I membri dell’equipaggio del Bayesan, il veliero affondato di fronte a Palermo il 19 agosto scorso, hanno tutti lasciato il Paese. Tre di essi sono indagati per omicidio plurimo colposo e naufragio colposo. Si tratta del comandante James Cutfield, dell’ufficiale di macchina Tim Parker Easton e dell’uomo che quella notte piantonava la plancia, Matthew Griffiths. Proprio il comportamento tenuto dall’equipaggio è quello che solleva i maggiori dubbi relativi all’affondamento della lussuosa imbarcazione, nel quale sono morte 7 persone. Di queste, una soltanta, il cuoco, era parte della ciurma. Tutti gli altri si sono salvati.

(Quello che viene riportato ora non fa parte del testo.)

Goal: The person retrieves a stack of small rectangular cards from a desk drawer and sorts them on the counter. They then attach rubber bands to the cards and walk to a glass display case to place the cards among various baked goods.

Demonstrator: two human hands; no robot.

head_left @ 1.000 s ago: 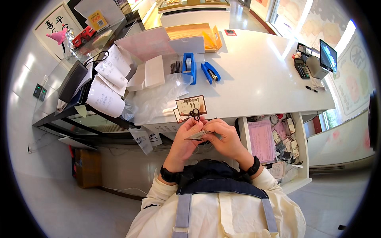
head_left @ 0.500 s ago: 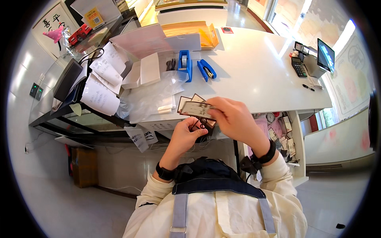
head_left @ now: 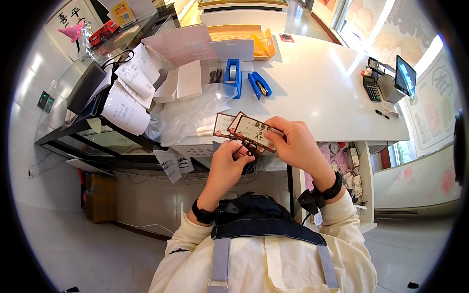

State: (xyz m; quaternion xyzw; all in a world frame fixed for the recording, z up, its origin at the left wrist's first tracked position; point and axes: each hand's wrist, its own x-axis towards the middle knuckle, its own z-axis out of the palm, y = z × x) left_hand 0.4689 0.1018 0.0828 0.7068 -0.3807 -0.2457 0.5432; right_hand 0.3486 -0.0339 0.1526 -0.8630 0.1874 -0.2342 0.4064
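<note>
Several small cream cards (head_left: 251,128) with dark borders and dark writing are fanned out above the table's front edge. My right hand (head_left: 298,146) pinches them at their right side, thumb on top. Thin black cord loops (head_left: 246,145) hang at the cards' lower edge, and I cannot tell whether they are tied to the cards. My left hand (head_left: 226,168) is curled around these loops, thumb towards the fingers; part of what lies in it is hidden. Both wrists wear black bands.
On the white table (head_left: 312,97) are a blue tape dispenser (head_left: 233,78), a blue stapler (head_left: 259,85), clear plastic bags (head_left: 195,110) and white boxes (head_left: 189,80). An open drawer (head_left: 366,185) with cards juts out by my right forearm. A calculator (head_left: 372,89) sits far right.
My right hand has moved slightly right and down, turning the cards so that their faces fan wider. My left hand has shifted slightly left, still at the cord loops.
</note>
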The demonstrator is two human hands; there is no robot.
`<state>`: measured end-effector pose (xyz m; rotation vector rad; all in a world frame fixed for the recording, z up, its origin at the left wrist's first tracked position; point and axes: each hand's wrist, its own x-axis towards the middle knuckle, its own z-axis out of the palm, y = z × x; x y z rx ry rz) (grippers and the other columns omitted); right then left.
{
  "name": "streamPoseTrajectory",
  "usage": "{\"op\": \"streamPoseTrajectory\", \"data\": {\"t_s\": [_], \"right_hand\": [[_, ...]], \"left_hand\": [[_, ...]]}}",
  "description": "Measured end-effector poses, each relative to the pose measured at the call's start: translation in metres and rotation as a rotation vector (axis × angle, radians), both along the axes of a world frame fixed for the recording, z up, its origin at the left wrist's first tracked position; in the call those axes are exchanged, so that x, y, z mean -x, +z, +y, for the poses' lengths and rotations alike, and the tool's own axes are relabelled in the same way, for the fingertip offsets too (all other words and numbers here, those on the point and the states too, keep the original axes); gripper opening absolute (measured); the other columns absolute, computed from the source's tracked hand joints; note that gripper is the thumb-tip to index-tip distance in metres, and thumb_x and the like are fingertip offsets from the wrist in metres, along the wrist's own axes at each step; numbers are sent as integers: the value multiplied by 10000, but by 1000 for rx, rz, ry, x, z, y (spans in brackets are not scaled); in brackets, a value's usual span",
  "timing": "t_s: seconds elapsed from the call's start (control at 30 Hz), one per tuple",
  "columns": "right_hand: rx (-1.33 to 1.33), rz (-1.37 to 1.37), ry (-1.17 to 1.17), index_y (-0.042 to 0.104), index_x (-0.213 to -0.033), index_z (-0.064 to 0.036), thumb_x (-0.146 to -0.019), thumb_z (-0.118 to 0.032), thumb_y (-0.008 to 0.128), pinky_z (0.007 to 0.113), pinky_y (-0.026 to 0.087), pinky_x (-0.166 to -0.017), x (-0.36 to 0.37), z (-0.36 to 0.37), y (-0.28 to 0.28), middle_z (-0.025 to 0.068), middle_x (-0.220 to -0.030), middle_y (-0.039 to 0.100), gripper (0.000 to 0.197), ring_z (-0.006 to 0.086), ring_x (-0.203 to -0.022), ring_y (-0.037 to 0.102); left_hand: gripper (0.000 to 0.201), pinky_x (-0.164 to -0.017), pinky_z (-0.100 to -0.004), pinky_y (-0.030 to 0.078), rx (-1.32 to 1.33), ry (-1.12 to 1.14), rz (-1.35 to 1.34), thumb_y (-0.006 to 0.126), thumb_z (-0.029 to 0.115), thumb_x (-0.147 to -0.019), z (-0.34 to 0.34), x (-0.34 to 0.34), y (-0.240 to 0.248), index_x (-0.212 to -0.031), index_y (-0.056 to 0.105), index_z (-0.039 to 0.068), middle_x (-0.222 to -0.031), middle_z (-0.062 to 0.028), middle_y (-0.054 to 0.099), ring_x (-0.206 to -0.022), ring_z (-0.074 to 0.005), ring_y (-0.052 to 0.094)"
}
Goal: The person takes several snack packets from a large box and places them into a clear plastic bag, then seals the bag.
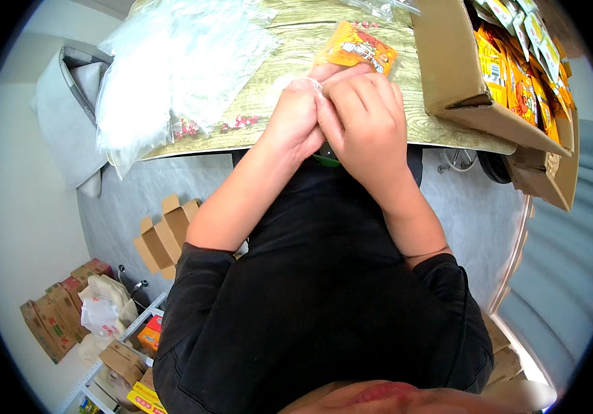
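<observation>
My left hand (295,116) and my right hand (367,110) meet over the front part of the table, fingers closed together. Pinched between them is the edge of a clear plastic bag (319,86), only a bit of which shows at the fingers. An orange snack packet (360,50) with a red picture lies just beyond my fingertips, and clear film shows along its right side. Whether the packet is inside the bag or under it, I cannot tell. Left of my hands, a pile of clear plastic bags (179,65) spreads over the table and hangs past its front edge.
The wood-patterned table (296,34) has an open cardboard box (448,55) at its right, holding several orange packets (517,83) and pale green ones (517,24). A grey chair (65,117) stands at left. An opened carton (165,238) lies on the floor; more boxes (58,314) are lower left.
</observation>
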<state>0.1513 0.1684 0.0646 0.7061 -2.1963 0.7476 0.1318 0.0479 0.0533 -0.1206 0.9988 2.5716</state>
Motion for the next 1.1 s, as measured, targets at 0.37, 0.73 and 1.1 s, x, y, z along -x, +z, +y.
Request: {"op": "streamPoseTrajectory", "data": {"t_s": [0.37,0.73,1.1], "right_hand": [[-72,-99,-159,658,-982,5,-886,-68,697,365,501,-707,44,55,99,144,-855,651,127,267,-780,640],[143,-434,209,726,-1137,-76,-807,-76,801,263,538,-726,42,91,80,67,-926,730,339,124,-805,681],[167,-308,167,730,-1116,-82,-839,-42,761,261,536,-700,38,80,82,65,-863,739,281,134,-766,696]], "left_hand": [[220,-943,-411,510,1801,215,1734,742,22,-780,-51,29,108,-979,722,114,-1194,-63,688,-1150,-287,624],[131,-789,-261,539,1166,20,1026,752,58,-887,-82,80,96,-1007,720,17,-1003,-43,719,-877,-118,661],[110,-827,-273,489,1149,38,999,737,100,-895,-116,46,93,-915,691,2,-882,-17,670,-855,-117,605]]}}
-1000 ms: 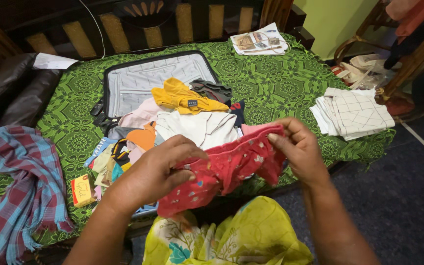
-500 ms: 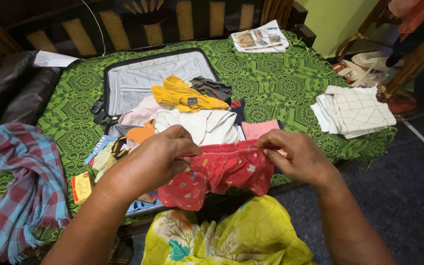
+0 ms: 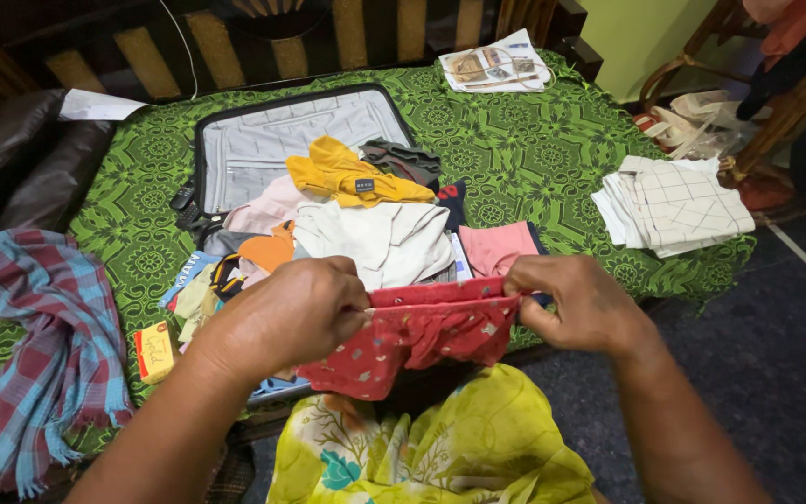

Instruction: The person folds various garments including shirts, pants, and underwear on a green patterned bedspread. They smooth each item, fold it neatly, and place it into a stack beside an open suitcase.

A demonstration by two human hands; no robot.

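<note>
Head view: left hand (image 3: pixel 291 317) and right hand (image 3: pixel 582 303), both pinched closed, stretch a small red patterned cloth garment (image 3: pixel 422 331) between them above the near edge of the green patterned bedspread (image 3: pixel 534 159), before the open grey-lined suitcase (image 3: pixel 272 140) heaped with clothes.

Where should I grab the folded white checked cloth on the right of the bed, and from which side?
Probably best to take the checked cloth by its right edge, coming in from the floor side. It lies flat as a folded stack at the corner of the green bedspread, its edge near the bed's rim, so fingers could slide under the layers there. Both hands are busy now with the red garment.
</note>
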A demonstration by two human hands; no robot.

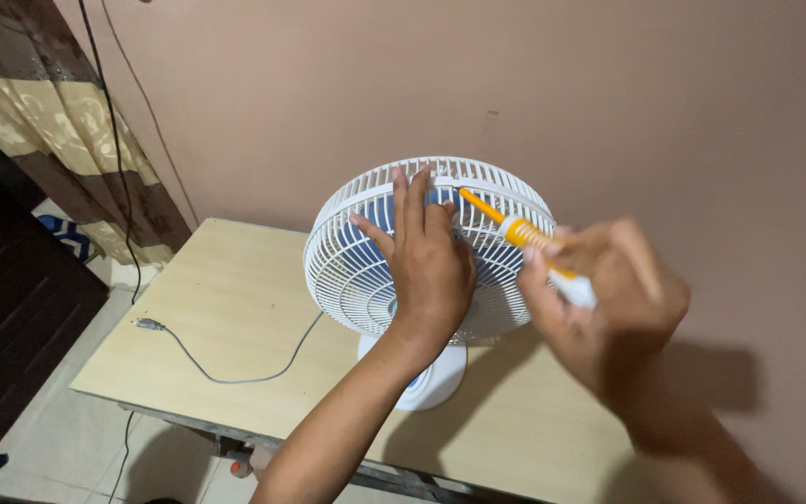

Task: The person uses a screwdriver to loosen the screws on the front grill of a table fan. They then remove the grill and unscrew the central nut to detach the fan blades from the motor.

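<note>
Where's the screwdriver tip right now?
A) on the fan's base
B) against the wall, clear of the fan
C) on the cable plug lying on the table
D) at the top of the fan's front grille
D: the right hand holds the orange-and-white screwdriver with its tip at the top rim of the fan grille, just beside the fingers of the left hand pressed on the grille.
</note>
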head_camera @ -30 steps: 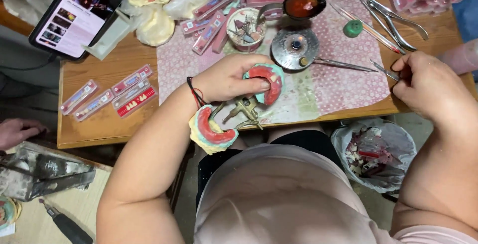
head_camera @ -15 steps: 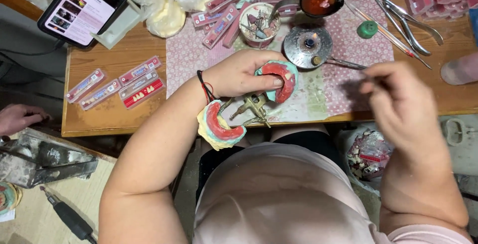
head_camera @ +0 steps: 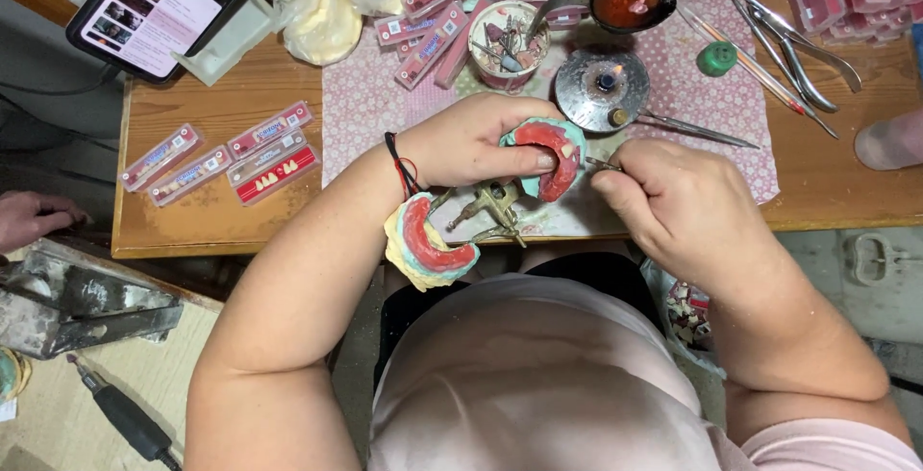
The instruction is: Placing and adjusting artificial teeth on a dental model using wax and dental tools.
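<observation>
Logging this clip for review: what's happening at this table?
A person at a wooden table holds a hinged dental model. The left hand grips the upper cast with red wax; the right hand brings a thin metal tool to it. The lower cast hangs near the wrist. A small burner is lit behind.
</observation>
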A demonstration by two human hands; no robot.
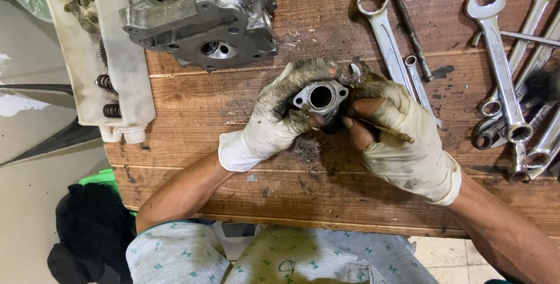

Forse perché, come ha detto Cutfield ai magistrati, erano più preparati. Ma allora perché l’allarme è stato dato con tanto ritardo? Perché il veliero si trovava in rada e non ha cercato maggior riparo? Perché nessuno ha avvisato i passeggeri, che si trovavano assiepati in una sola cabina? Perché il cuoco è stato trovato all’esterno? E’ stato mandato a chiamare gli altri? E ancora, alcuni bocchettoni del Bayesan sono rimasti aperti? Se sì, quali?

Domande alle quali non è ancora possibile rispondere con certezza. Cutfield, in lacrime durante il suo interrogatorio, si è limitato a dire che nessun allarme meteo era stato diramato e che non è scappato, ma che ha dovuto abbandonare la nave quando l’acqua l’aveva ormai completamente invasa.